Como se puede observar, el marco de BrushNet demuestra una eficiencia notable en la preservación de la región enmascarada, la alineación del texto y la calidad de la imagen. Además, los modelos como Stable Diffusion Inpainting, HD-Painter, PowerPaint y otros demuestran un rendimiento fuerte en tareas de inpainting de imágenes dentro de la imagen, aunque no logran replicar su rendimiento en tareas de inpainting fuera de la imagen, especialmente en términos de alineación del texto y calidad de la imagen. En general, el marco de BrushNet entrega los resultados más fuertes.
Además, la siguiente tabla compara el marco de BrushNet con los modelos de inpainting de imágenes basados en difusión existentes en el conjunto de datos de EditBench, y el rendimiento es comparable al observado en el conjunto de datos de BrushBench. Los resultados indican que el marco de BrushNet entrega un rendimiento fuerte en una amplia gama de tareas de inpainting de imágenes con diferentes tipos de máscaras.

Comparación cualitativa
La siguiente figura compara cualitativamente el marco de BrushNet con los métodos de inpainting de imágenes existentes, con resultados que cubren imágenes de inteligencia artificial y naturales en diferentes tareas de inpainting, incluyendo inpainting de máscara aleatoria, inpainting de máscara de segmentación dentro y fuera de la imagen.
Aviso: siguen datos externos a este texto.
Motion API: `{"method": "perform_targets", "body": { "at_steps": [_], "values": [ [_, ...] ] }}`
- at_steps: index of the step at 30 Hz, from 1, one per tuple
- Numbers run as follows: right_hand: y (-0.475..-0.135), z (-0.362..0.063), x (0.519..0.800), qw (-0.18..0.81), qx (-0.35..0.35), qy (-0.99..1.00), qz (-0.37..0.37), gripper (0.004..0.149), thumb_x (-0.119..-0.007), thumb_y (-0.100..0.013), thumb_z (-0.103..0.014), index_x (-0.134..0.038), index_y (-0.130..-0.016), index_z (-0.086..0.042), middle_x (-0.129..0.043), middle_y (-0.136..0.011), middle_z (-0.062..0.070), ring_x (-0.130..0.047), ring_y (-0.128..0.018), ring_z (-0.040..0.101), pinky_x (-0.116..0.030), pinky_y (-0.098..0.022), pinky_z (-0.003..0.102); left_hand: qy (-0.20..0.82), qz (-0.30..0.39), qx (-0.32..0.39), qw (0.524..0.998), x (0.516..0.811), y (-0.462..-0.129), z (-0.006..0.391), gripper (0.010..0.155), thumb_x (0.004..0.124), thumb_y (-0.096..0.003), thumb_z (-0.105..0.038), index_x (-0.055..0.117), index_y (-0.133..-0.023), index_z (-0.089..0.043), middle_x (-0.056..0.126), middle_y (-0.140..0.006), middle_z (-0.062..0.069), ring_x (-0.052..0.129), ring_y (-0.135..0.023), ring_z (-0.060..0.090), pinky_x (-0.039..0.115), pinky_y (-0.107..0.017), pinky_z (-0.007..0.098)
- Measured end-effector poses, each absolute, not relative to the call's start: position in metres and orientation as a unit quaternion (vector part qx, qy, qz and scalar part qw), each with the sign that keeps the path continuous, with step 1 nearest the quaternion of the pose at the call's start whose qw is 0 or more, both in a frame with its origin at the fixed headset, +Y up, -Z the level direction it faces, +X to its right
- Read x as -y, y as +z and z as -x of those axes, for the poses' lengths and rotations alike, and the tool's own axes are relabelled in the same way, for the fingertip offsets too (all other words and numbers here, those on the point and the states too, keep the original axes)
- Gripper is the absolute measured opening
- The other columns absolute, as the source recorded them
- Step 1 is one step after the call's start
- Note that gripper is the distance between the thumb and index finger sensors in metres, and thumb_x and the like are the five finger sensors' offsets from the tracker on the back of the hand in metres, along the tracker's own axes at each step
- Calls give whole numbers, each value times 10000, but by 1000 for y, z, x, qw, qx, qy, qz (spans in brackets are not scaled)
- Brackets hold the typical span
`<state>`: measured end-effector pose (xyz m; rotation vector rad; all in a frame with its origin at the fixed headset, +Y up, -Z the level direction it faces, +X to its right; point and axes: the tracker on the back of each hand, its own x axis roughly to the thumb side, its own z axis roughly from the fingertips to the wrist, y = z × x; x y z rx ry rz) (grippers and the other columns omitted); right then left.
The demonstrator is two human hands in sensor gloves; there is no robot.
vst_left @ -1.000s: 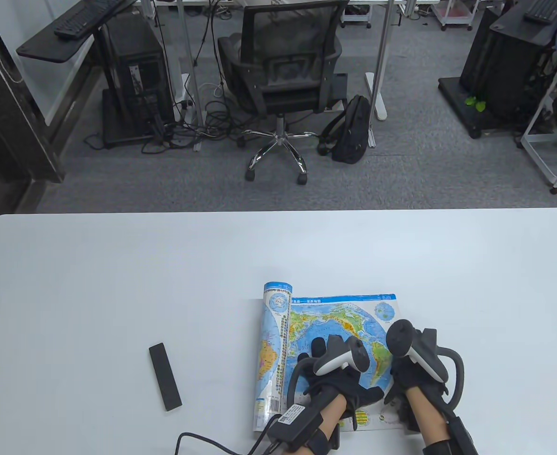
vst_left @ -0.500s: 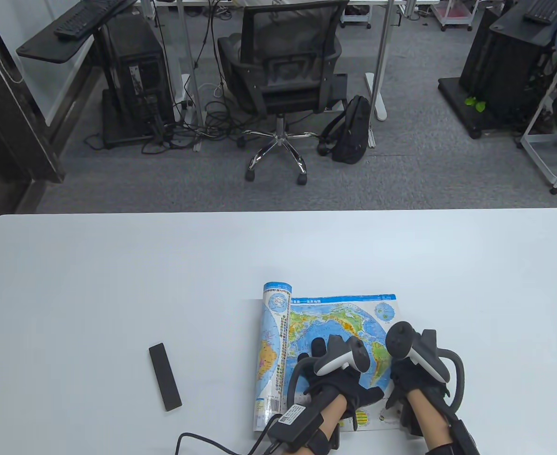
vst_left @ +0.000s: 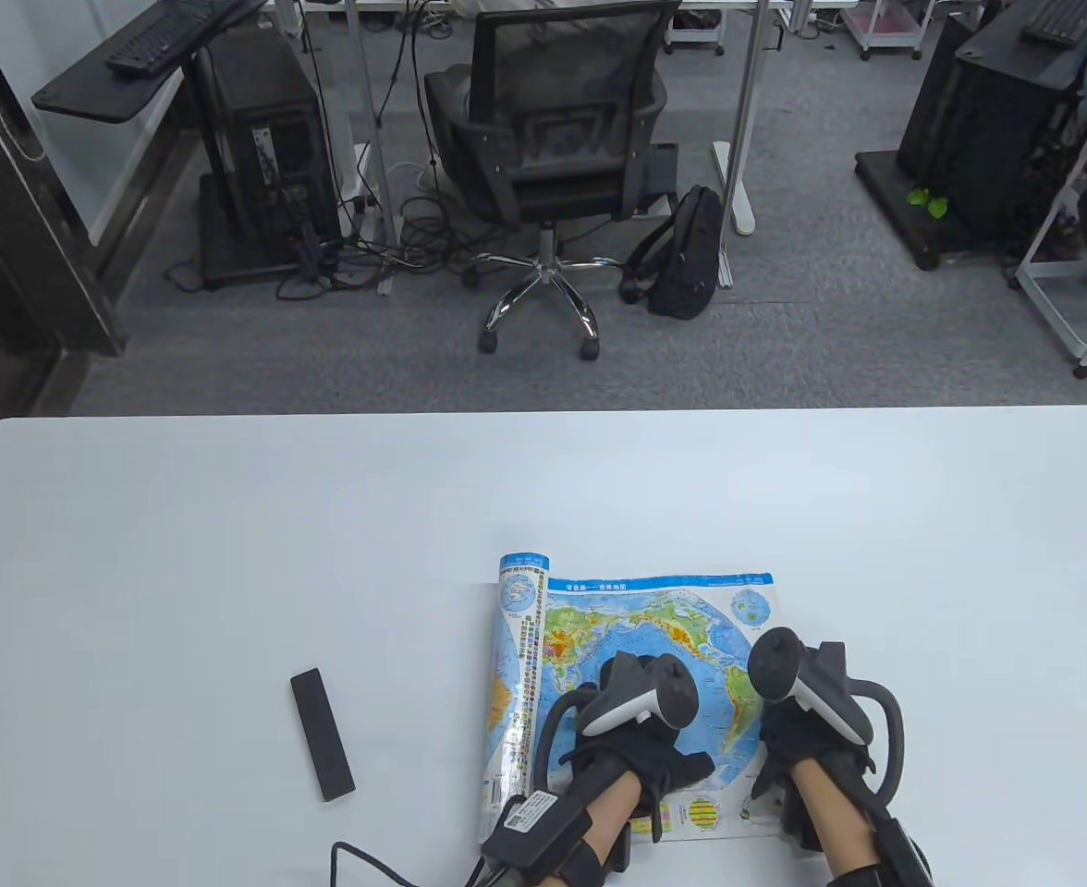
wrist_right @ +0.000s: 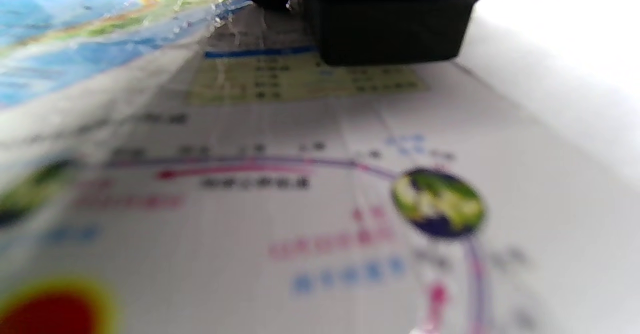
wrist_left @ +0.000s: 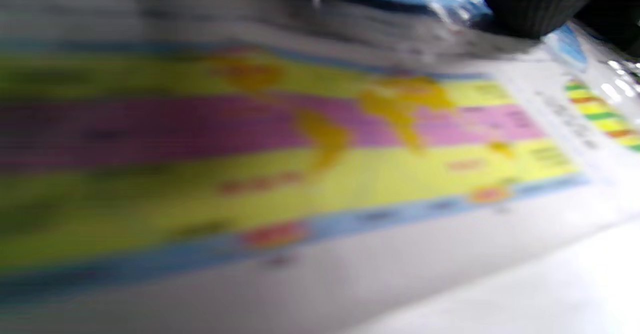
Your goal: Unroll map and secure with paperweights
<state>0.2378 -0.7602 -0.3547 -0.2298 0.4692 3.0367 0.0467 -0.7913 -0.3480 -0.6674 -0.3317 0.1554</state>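
A world map (vst_left: 641, 614) lies partly unrolled near the table's front edge. Its still-rolled part (vst_left: 511, 684) stands along the left side. My left hand (vst_left: 636, 716) lies flat on the open map just right of the roll, fingers pointing away from me. My right hand (vst_left: 802, 730) rests on the map's right edge. In the right wrist view a black block (wrist_right: 390, 29), apparently a paperweight, sits on the map (wrist_right: 300, 174) under my fingers. A second black bar paperweight (vst_left: 322, 735) lies loose on the table, left of the map. The left wrist view is blurred and shows the map (wrist_left: 300, 149) close up.
The white table (vst_left: 229, 554) stretches wide to the left, right and far side of the map. A cable (vst_left: 396, 855) runs from my left wrist across the front edge. An office chair (vst_left: 553, 139) and desks stand on the floor beyond the table.
My left hand has slid left and pushed the roll a little further left, so more of the map lies open. My right hand has stayed on the right edge.
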Motion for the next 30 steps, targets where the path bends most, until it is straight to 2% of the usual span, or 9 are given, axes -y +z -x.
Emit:
{"method": "perform_targets", "body": {
  "at_steps": [4, 7, 8, 12, 14, 15, 18, 25, 30],
  "values": [
    [-355, -238, 760, 31, -154, 985, 75, 563, -684, -541, -160, -408, -1021, -62, -375, -1063, 321, -550, -835, 475, -685, -572, 535, 66, 333, 142, 930, 793, -347, -19, 867, 522, -486, -728, -47, -1015, -341, -179, -1043, 49, -98, -941, 413, 88, -629, 656],
    [-355, -237, 760, 30, -155, 985, 75, 563, -682, -541, -160, -405, -1021, -60, -373, -1062, 323, -549, -835, 476, -683, -573, 537, 58, 338, 130, 930, 793, -346, 10, 873, 502, -487, -743, -89, -994, -350, -183, -1030, 123, -101, -928, 425, 91, -648, 625],
    [-355, -237, 760, 29, -155, 985, 75, 564, -681, -541, -160, -403, -1021, -59, -372, -1062, 322, -549, -836, 475, -683, -573, 536, 60, 332, 118, 934, 793, -345, 18, 882, 505, -479, -751, -73, -1004, -342, -177, -1036, 108, -108, -935, 411, 102, -621, 686],
    [-355, -237, 760, 27, -157, 984, 75, 564, -679, -542, -158, -400, -1021, -58, -368, -1062, 325, -547, -836, 477, -682, -573, 538, 76, 333, 87, 936, 795, -341, 54, 884, 510, -479, -744, -70, -1003, -331, -200, -1029, 50, -105, -934, 434, 47, -611, 655],
    [-355, -237, 760, 25, -159, 984, 76, 564, -678, -542, -158, -397, -1021, -58, -367, -1061, 326, -546, -837, 477, -681, -575, 538, 75, 322, 79, 940, 796, -338, 74, 881, 507, -474, -752, -79, -996, -352, -168, -1034, 135, -89, -936, 434, 48, -610, 645],
    [-355, -237, 760, 25, -159, 984, 76, 564, -677, -542, -157, -397, -1021, -57, -366, -1062, 326, -545, -837, 478, -681, -574, 539, 77, 322, 75, 940, 796, -337, 80, 871, 503, -474, -756, -89, -987, -375, -178, -1031, 131, -99, -928, 444, 45, -606, 646],
    [-355, -236, 760, 22, -160, 984, 76, 564, -674, -542, -157, -394, -1021, -57, -363, -1061, 328, -543, -837, 479, -681, -574, 540, 82, 312, 66, 944, 796, -333, 100, 917, 501, -469, -770, -73, -1010, -302, -158, -1035, 149, -89, -932, 438, 38, -605, 633],
    [-356, -236, 760, 23, -163, 983, 76, 565, -673, -543, -156, -389, -1021, -54, -359, -1060, 330, -541, -837, 480, -678, -575, 541, 93, 313, 43, 944, 799, -325, 132, 910, 499, -471, -759, -62, -1013, -289, -161, -1039, 111, -105, -943, 391, 63, -630, 644],
    [-356, -235, 760, 19, -166, 983, 76, 567, -669, -544, -154, -381, -1021, -51, -352, -1060, 333, -536, -838, 482, -673, -576, 546, 98, 303, 40, 947, 795, -324, 143, 868, 541, -485, -710, -8, -1029, -314, -111, -1057, 143, -45, -957, 426, 108, -656, 635]
  ]
}}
Como se puede observar, el marco de BrushNet entrega resultados notables en la coherencia de la región no enmascarada y las regiones coherentes, y logra con éxito la conciencia de la información de fondo gracias a la implementación del enfoque de desacoplamiento de doble rama. Además, la rama no modificada del modelo de difusión preentrenado también proporciona la ventaja de cubrir diferentes dominios de datos como anime y pintura de manera mejor, lo que resulta en un mejor rendimiento en diferentes escenarios.

Pensamientos finales
En este artículo, hemos hablado sobre BrushNet, un marco de ingeniería dual de rama novedoso que incorpora características de imagen enmascarada a nivel de píxel en cualquier modelo de difusión preentrenado, garantizando así la coherencia y el resultado mejorado en tareas de inpainting de imágenes. El marco de BrushNet introduce un nuevo paradigma bajo el cual el marco divide las características de la imagen y el latente ruidoso en ramas separadas. La división de las características de la imagen y los latentes ruidosos disminuye drásticamente la carga de aprendizaje para el modelo y facilita una incorporación matizada de la información esencial de la imagen enmascarada de manera jerárquica. Además del marco de BrushNet, también hablaremos sobre BrushBench y BrushData que facilitan la evaluación del rendimiento basada en segmentación y el entrenamiento de inpainting de imágenes, respectivamente.